• How do I know when I should replace my windows?
  • What material should I choose for my new windows?
  • What type of windows do I have in my home?
  • What is the difference between vertically sliding windows and casement windows?
  • Do I need planning permission to replace my windows?
  • How secure are your windows?
  • How does double glazing work?
  • What do energy ratings mean?
  • Can I get different coloured uPVC windows?
  • What is a FENSA certificate for windows?
  • How do I know when I should replace my windows?

    How do I know when I should replace my windows?

    If you’ve noticed condensation build-up in-between the double-glazed panes of glass it could mean that your window seals have failed, allowing moisture into your home. Once a seal fails, any insulating gas used to make the window energy efficient is now gone. This means that your double glazing is now inefficient, and your energy bills may start to creep up. Mould in homes has been linked to health complications such as skin rashes, respiratory problems, and other allergic reactions, so it’s important to address the problem of moisture in your home before the problem escalates.
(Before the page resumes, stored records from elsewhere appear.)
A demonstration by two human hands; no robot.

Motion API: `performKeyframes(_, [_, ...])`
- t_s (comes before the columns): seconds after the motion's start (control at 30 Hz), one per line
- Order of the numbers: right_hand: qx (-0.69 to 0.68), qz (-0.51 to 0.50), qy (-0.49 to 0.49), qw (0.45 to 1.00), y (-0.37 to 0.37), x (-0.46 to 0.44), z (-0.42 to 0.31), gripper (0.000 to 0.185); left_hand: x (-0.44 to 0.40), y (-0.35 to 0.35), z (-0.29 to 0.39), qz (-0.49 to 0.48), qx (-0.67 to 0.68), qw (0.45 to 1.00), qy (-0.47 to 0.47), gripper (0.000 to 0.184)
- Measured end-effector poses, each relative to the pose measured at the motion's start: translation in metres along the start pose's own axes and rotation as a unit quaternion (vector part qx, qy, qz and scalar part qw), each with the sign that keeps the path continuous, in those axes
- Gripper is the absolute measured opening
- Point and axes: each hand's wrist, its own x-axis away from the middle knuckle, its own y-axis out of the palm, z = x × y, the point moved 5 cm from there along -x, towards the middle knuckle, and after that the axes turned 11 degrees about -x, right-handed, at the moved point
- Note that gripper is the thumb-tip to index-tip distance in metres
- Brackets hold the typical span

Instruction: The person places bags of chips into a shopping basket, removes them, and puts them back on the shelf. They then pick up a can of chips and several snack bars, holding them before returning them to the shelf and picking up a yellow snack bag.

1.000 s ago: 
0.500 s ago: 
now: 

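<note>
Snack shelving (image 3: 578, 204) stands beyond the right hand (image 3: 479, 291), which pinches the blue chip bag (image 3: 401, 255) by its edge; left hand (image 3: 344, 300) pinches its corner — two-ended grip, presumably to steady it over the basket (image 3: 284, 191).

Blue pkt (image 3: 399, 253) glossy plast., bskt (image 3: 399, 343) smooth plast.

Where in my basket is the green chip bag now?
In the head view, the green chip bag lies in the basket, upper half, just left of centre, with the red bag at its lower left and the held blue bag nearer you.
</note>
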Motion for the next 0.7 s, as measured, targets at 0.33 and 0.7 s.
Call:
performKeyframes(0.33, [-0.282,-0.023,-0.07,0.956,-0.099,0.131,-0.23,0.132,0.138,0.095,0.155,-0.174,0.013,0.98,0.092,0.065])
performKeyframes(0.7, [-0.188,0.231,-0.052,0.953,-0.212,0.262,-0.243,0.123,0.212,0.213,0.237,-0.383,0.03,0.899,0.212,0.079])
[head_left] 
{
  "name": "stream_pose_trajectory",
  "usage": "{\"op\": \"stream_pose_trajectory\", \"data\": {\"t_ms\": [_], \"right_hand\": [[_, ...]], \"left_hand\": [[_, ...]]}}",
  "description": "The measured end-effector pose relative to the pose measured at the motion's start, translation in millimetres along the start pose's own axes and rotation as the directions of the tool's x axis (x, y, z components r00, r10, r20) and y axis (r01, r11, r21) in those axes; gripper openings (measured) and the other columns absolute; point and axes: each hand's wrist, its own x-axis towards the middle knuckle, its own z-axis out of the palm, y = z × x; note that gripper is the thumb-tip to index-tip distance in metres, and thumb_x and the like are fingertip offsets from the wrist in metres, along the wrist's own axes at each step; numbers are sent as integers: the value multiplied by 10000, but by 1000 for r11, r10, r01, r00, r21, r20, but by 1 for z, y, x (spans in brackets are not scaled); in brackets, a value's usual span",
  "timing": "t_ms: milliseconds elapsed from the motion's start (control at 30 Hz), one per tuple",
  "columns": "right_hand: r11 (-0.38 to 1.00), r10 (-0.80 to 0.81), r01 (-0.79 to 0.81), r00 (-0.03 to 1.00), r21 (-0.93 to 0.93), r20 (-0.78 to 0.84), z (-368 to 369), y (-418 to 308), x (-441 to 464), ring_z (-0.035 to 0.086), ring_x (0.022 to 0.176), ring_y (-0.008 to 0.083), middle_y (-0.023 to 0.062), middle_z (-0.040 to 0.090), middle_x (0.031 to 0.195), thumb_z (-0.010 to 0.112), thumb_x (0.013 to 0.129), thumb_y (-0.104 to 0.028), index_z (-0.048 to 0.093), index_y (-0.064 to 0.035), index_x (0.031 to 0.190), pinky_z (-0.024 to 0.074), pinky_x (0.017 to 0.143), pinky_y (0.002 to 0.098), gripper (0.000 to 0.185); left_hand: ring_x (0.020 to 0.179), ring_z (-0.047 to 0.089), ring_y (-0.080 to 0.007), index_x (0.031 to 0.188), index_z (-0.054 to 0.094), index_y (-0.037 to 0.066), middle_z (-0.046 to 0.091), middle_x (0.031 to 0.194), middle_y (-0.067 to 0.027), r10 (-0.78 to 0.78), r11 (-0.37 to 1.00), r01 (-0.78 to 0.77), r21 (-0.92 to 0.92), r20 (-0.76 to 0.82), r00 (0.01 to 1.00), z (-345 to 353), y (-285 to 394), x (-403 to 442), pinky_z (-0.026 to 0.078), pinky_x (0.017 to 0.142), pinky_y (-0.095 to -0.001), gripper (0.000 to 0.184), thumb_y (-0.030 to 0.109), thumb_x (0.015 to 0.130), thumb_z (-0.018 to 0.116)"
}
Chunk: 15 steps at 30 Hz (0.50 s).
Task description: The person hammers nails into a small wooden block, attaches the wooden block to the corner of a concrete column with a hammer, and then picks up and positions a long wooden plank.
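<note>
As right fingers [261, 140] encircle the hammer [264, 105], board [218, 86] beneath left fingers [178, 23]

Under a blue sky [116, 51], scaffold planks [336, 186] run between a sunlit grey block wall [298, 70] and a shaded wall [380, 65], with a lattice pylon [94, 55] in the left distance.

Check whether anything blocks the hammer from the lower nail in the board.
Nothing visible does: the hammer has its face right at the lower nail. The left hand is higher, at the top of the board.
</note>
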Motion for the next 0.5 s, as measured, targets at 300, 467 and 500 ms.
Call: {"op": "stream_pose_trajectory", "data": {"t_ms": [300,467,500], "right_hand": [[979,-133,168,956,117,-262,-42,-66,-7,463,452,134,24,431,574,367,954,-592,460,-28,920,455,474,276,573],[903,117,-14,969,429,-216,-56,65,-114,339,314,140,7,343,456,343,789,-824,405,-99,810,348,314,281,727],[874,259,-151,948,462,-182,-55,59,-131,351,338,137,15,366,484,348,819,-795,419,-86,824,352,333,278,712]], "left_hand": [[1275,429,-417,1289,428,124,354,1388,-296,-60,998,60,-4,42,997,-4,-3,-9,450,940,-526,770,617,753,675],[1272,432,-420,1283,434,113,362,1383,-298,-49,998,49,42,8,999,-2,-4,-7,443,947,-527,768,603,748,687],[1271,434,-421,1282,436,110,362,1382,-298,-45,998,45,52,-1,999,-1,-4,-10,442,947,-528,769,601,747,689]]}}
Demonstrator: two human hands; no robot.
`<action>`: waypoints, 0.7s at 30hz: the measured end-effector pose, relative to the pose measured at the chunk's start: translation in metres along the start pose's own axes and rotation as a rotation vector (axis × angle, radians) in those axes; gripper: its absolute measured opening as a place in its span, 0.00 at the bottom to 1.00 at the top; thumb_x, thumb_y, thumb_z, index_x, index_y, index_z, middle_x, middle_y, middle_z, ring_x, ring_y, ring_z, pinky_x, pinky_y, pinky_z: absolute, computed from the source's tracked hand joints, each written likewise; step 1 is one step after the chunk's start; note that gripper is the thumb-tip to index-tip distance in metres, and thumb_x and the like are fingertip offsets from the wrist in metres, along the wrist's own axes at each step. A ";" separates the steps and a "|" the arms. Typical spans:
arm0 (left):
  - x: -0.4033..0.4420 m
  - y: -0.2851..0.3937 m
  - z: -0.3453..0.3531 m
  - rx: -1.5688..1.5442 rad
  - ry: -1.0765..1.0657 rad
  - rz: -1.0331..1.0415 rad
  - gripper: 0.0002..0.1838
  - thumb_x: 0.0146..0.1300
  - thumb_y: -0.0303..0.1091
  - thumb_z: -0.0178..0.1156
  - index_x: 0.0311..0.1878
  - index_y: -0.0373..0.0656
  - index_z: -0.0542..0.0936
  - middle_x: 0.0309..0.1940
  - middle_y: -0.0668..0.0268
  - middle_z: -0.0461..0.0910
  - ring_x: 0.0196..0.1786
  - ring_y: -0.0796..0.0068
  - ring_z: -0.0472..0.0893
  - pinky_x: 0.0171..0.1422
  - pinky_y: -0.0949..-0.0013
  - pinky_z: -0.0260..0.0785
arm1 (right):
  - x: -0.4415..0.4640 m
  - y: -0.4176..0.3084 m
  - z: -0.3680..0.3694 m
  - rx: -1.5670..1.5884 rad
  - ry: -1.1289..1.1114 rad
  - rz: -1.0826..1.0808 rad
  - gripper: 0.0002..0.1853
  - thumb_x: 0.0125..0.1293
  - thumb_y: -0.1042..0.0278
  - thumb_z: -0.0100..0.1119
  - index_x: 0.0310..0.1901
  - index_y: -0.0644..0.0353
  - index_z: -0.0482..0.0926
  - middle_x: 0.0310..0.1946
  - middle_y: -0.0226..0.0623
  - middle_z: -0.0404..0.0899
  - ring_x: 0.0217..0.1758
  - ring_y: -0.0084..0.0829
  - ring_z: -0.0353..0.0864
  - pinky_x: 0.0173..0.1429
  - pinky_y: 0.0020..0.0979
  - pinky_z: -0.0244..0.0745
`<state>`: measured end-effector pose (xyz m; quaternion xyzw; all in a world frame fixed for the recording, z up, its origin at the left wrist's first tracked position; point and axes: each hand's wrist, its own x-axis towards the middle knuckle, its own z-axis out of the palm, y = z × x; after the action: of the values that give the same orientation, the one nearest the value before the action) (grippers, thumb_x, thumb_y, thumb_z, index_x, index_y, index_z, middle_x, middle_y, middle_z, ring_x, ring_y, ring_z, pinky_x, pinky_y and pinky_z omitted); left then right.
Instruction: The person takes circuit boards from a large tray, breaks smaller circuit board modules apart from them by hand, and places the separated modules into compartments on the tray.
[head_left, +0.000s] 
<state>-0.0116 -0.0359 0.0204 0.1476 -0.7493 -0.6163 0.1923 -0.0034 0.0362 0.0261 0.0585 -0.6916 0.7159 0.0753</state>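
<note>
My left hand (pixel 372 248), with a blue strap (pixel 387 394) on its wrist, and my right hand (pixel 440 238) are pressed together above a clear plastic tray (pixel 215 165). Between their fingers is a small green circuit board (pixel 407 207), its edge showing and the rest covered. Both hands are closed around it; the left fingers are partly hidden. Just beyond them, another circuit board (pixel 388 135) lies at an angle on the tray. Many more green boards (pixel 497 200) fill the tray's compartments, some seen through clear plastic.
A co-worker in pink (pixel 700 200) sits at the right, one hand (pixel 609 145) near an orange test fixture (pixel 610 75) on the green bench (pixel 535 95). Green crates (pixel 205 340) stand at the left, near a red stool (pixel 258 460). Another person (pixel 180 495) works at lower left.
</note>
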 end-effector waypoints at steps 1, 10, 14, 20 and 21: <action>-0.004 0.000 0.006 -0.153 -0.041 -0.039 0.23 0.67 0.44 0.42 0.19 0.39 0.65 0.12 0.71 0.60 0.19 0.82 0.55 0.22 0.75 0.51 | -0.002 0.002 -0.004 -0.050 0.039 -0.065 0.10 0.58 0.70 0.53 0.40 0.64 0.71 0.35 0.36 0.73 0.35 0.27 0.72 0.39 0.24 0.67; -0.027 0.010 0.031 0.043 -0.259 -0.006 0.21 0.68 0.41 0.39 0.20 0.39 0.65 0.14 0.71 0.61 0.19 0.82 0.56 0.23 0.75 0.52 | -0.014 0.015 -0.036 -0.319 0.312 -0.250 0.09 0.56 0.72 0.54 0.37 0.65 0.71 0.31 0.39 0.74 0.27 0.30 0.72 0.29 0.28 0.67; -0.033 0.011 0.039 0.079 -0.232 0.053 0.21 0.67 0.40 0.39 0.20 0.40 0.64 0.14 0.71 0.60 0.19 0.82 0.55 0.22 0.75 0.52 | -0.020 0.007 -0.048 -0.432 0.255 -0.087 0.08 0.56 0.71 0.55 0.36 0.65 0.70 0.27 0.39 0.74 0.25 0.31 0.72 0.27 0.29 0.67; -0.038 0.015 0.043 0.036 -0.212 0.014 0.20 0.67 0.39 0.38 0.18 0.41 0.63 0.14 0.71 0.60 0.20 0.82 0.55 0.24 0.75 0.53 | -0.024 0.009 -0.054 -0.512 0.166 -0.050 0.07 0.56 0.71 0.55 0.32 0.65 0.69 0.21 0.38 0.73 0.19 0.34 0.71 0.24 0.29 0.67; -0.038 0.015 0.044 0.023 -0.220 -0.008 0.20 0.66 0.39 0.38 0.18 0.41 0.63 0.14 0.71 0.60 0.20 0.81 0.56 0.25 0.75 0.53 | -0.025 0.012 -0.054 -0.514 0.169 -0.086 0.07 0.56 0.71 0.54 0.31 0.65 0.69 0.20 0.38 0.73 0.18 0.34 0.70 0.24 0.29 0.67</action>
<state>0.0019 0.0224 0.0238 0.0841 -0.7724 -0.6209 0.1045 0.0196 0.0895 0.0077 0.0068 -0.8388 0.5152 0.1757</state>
    If you experience difficulty when opening or closing your windows it could indicate that your windows were not installed correctly, which can sometimes cause balance issues, making them challenging to operate. Windows that are rusting, or rotting can also be difficult to use. If you can’t close your windows properly, you may not be able to lock them, which can impact the safety of your home.

    If you hear a lot of outside noise, your windows probably aren’t providing much protection from the sounds of the outside world, meaning they might not be sealed correctly. If you feel a draft when your windows are closed, this could also be an indication that your seals are faulty.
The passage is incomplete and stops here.